Naloxone injection is approved by the FDA and has been used for

decades by emergency medical services (EMS) personnel to reverse

opioid overdose and resuscitate individuals who have overdosed

on opioids.

 

Naloxone can be given by intramuscular or intravenous injection

every 2 to 3 minutes. The most rapid onset of action is

achieved by intravenous administration, which is recommended

in emergency situations.
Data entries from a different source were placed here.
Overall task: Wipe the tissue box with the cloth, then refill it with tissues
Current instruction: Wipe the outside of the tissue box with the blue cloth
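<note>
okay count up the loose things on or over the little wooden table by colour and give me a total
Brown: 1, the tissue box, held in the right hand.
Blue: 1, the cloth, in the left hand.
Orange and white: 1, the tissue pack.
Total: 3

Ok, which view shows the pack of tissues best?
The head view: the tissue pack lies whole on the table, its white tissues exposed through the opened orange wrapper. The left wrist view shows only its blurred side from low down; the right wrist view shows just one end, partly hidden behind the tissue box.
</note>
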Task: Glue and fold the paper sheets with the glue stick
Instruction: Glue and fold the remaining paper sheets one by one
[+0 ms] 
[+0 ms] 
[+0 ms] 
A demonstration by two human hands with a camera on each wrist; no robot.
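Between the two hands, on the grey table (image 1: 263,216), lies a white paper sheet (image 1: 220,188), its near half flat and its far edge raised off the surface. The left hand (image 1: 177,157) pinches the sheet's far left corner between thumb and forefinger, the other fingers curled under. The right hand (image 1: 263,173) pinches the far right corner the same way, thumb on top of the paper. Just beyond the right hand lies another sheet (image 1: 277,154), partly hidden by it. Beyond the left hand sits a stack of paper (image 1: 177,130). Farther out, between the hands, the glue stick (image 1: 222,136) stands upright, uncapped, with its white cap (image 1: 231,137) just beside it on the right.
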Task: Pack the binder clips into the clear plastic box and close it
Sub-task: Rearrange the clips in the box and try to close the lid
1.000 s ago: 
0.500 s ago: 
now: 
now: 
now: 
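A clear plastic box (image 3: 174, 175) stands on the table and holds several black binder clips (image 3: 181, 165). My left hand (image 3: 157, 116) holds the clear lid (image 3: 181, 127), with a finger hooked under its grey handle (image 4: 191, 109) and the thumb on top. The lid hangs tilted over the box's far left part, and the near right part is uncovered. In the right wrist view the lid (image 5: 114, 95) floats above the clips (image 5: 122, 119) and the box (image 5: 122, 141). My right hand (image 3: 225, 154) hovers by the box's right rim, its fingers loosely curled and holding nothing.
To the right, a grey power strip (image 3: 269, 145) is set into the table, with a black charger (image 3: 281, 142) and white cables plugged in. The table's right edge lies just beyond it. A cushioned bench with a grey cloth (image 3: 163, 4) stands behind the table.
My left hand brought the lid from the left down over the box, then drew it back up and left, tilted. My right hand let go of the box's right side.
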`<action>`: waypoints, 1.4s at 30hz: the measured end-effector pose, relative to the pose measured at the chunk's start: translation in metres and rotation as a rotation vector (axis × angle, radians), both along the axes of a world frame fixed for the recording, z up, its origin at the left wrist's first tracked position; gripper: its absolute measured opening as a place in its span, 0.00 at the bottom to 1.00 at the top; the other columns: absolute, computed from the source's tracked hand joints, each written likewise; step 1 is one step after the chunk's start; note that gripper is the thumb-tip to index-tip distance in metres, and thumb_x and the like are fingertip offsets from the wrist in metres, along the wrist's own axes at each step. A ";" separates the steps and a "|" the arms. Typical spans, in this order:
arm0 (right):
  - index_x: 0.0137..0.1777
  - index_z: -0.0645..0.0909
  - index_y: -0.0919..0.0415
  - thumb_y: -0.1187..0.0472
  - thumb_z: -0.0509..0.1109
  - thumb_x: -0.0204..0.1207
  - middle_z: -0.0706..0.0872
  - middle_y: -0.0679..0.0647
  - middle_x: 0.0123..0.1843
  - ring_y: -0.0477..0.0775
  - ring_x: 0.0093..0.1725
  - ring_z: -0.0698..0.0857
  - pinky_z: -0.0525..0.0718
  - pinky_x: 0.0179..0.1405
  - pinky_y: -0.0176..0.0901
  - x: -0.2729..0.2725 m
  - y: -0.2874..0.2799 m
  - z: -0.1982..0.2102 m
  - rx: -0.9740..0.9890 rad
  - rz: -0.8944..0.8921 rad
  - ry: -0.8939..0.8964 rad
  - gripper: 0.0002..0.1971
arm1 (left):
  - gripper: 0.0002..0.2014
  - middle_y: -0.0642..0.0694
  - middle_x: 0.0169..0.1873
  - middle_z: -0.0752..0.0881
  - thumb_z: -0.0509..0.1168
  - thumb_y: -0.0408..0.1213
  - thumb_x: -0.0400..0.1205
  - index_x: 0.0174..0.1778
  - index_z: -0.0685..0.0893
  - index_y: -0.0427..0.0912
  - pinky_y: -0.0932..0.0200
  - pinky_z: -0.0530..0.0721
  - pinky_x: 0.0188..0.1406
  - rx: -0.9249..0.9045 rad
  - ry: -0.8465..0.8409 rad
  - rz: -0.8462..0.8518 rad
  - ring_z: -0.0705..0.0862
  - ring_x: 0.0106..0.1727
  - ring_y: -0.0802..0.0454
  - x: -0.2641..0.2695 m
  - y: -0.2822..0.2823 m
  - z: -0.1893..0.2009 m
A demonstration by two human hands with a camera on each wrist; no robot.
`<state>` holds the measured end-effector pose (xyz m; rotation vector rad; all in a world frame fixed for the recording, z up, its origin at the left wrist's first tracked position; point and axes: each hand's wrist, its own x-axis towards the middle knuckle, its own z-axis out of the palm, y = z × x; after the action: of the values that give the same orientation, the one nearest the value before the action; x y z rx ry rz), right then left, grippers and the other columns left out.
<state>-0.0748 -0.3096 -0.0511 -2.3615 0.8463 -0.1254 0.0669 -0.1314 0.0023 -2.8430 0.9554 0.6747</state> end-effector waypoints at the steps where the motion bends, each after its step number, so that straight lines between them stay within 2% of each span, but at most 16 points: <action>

The dose should be titrated to

the smallest effective dose that maintains spontaneous normal

respiratory drive.

 

Opioid-naive patients may be given starting doses of up to 2 mg

without concern for triggering withdrawal symptoms.

The intramuscular route of administration may be more suitable

for patients with a history of opioid dependence because it provides a

slower onset of action and a prolonged duration of effect, which may

minimize rapid onset of withdrawal symptoms.

 

STEP 5: MONITOR THE PERSON’S RESPONSE

All patients should be monitored for recurrence of signs and

symptoms of opioid toxicity for at least 4 hours from the last dose

of naloxone or discontinuation of the naloxone infusion. Patients who

have overdosed on long-acting opioids should have more prolonged

monitoring.

 

Most patients respond by returning to spontaneous breathing, with

minimal withdrawal symptoms. The response generally occurs

within 3 to 5 minutes of naloxone administration. (Rescue breathing

should continue while waiting for the naloxone to take effect.)

Naloxone will continue to work for 30 to 90 minutes, but after

that time, overdose symptoms may return. Therefore, it is

essential to get the person to an emergency department or other

source of medical care as quickly as possible, even if he or she

revives after the initial dose of naloxone and seems to feel better.

 

Do’s and Don’ts in Responding to Opioid Overdose

- DO support the person’s breathing by administering oxygen or performing

rescue breathing.

- DO administer naloxone.

- DO put the person in the “recovery position” on the side, if he or she is

breathing independently.

- DO stay with the person and keep him/her warm.

- DON'T slap or try to forcefully stimulate the person — it will only cause further

injury. If you are unable to wake the person by shouting, rubbing your knuckles

on the sternum (center of the chest or rib cage), or light pinching, he or she may be

unconscious.

- DON'T put the person into a cold bath or shower. This increases the risk of falling,

drowning or going into shock.

- DON'T inject the person with any substance (salt water, milk, “speed,” heroin,

etc.). The only safe and appropriate treatment is naloxone.

- DON'T try to make the person vomit drugs that he or she may have swallowed.

Choking or inhaling vomit into the lungs can cause a fatal injury.

NOTE: All naloxone products have an expiration date, so it is important to

check the expiration date and obtain replacement naloxone as needed.